=== WHAT THE TASK ASKS ===
Reprint the lines below as they are, minus the pictures.

=== MATERIAL PROVIDED ===
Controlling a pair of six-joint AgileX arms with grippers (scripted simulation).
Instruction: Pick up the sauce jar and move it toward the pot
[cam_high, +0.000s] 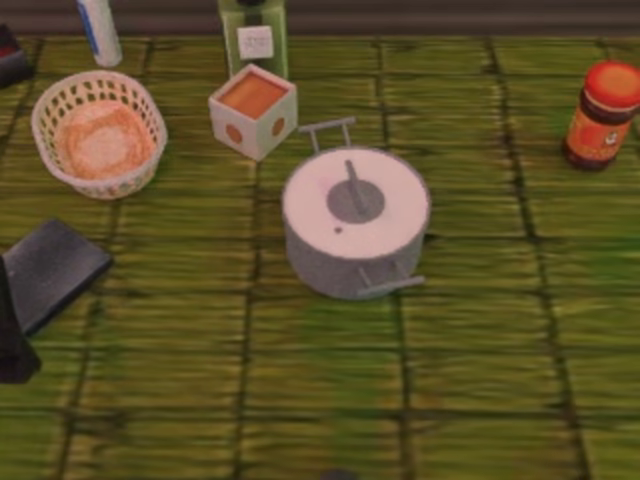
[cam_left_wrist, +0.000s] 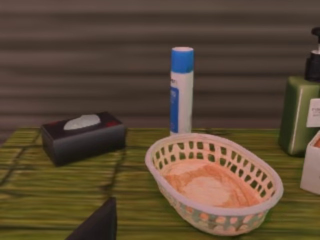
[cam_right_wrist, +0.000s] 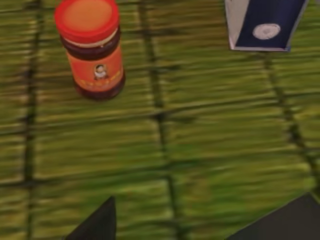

=== TASK RESULT ===
Controlling a pair of six-joint AgileX arms with grippers (scripted simulation).
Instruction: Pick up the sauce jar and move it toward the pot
[cam_high, +0.000s] 
[cam_left_wrist, +0.000s] 
[cam_right_wrist, +0.000s] 

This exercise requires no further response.